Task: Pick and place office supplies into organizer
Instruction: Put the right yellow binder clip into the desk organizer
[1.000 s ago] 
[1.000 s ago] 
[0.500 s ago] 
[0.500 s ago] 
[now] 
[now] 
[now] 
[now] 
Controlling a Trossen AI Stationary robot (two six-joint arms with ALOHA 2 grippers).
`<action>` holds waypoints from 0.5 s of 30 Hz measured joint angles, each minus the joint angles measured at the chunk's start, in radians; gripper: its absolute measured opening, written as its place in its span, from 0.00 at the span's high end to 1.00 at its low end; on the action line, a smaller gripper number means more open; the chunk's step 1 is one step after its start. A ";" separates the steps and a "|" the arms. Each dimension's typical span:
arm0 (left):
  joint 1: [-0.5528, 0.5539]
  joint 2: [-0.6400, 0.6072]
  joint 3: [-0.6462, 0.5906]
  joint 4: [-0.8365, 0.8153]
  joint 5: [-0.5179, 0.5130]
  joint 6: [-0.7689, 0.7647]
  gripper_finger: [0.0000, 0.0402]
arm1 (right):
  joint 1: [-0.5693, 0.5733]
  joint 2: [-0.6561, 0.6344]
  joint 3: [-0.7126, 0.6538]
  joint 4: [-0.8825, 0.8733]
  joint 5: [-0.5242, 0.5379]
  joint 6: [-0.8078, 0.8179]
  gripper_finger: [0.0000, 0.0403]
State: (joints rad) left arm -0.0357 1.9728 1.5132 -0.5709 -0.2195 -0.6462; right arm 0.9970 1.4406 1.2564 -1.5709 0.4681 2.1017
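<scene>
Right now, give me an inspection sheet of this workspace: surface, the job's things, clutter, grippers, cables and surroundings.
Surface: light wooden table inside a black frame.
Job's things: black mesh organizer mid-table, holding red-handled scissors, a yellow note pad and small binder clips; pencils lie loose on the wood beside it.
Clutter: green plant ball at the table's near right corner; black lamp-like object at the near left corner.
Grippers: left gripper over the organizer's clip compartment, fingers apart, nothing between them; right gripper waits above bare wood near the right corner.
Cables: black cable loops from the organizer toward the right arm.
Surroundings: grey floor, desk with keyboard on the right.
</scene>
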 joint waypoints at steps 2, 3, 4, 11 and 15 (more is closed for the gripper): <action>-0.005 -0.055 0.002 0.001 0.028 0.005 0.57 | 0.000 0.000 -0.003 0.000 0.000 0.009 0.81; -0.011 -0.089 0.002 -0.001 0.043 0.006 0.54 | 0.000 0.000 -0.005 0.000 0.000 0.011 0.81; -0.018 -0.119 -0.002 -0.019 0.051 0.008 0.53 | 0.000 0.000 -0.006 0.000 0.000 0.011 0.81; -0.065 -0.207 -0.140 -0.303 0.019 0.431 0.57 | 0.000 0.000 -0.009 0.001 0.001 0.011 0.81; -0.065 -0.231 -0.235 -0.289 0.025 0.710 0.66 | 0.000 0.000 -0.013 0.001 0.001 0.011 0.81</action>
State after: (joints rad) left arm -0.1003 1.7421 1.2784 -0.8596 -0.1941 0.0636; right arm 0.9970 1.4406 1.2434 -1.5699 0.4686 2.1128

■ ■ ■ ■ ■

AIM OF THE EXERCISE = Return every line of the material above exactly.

ANSWER TO THE EXERCISE =
Task: Pick and place office supplies into organizer
Instruction: Put the right yellow binder clip into the desk organizer
[1.000 s ago] 
[1.000 s ago] 
[0.500 s ago] 
[0.500 s ago] 
[now] 
[now] 
[now] 
[now] 
Controlling a Trossen AI Stationary robot (two six-joint arms with ALOHA 2 grippers).
`<action>` holds waypoints from 0.5 s of 30 Hz measured joint angles, each minus the joint angles measured at the chunk's start, in radians; gripper: its absolute measured opening, written as its place in its span, from 0.00 at the span's high end to 1.00 at its low end; on the action line, a smaller gripper number means more open; the chunk's step 1 is one step after its start. A ";" separates the steps and a "|" the arms. Each dimension's typical span:
arm0 (left):
  joint 1: [-0.5528, 0.5539]
  joint 2: [-0.6400, 0.6072]
  joint 3: [-0.6462, 0.5906]
  joint 4: [-0.8365, 0.8153]
  joint 5: [-0.5179, 0.5130]
  joint 6: [-0.7689, 0.7647]
  gripper_finger: [0.0000, 0.0402]
arm1 (right):
  joint 1: [-0.5693, 0.5733]
  joint 2: [-0.6561, 0.6344]
  joint 3: [-0.7126, 0.6538]
  joint 4: [-0.8825, 0.8733]
  joint 5: [-0.5242, 0.5379]
  joint 6: [-0.8078, 0.8179]
  gripper_finger: [0.0000, 0.0403]
State: (joints rad) left arm -0.0357 1.9728 1.5132 -0.5709 -0.2195 -0.6462; right arm 0.9970 1.4406 1.2564 -1.5709 0.4681 2.1017
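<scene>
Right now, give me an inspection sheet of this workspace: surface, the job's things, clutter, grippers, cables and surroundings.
Surface: light wooden table inside a black frame.
Job's things: black mesh organizer mid-table, holding red-handled scissors, a yellow note pad and small binder clips; pencils lie loose on the wood beside it.
Clutter: green plant ball at the table's near right corner; black lamp-like object at the near left corner.
Grippers: left gripper over the organizer's clip compartment, fingers apart, nothing between them; right gripper waits above bare wood near the right corner.
Cables: black cable loops from the organizer toward the right arm.
Surroundings: grey floor, desk with keyboard on the right.
</scene>
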 joint waypoints at steps 2, 3, 4, 11 and 15 (more is closed for the gripper): <action>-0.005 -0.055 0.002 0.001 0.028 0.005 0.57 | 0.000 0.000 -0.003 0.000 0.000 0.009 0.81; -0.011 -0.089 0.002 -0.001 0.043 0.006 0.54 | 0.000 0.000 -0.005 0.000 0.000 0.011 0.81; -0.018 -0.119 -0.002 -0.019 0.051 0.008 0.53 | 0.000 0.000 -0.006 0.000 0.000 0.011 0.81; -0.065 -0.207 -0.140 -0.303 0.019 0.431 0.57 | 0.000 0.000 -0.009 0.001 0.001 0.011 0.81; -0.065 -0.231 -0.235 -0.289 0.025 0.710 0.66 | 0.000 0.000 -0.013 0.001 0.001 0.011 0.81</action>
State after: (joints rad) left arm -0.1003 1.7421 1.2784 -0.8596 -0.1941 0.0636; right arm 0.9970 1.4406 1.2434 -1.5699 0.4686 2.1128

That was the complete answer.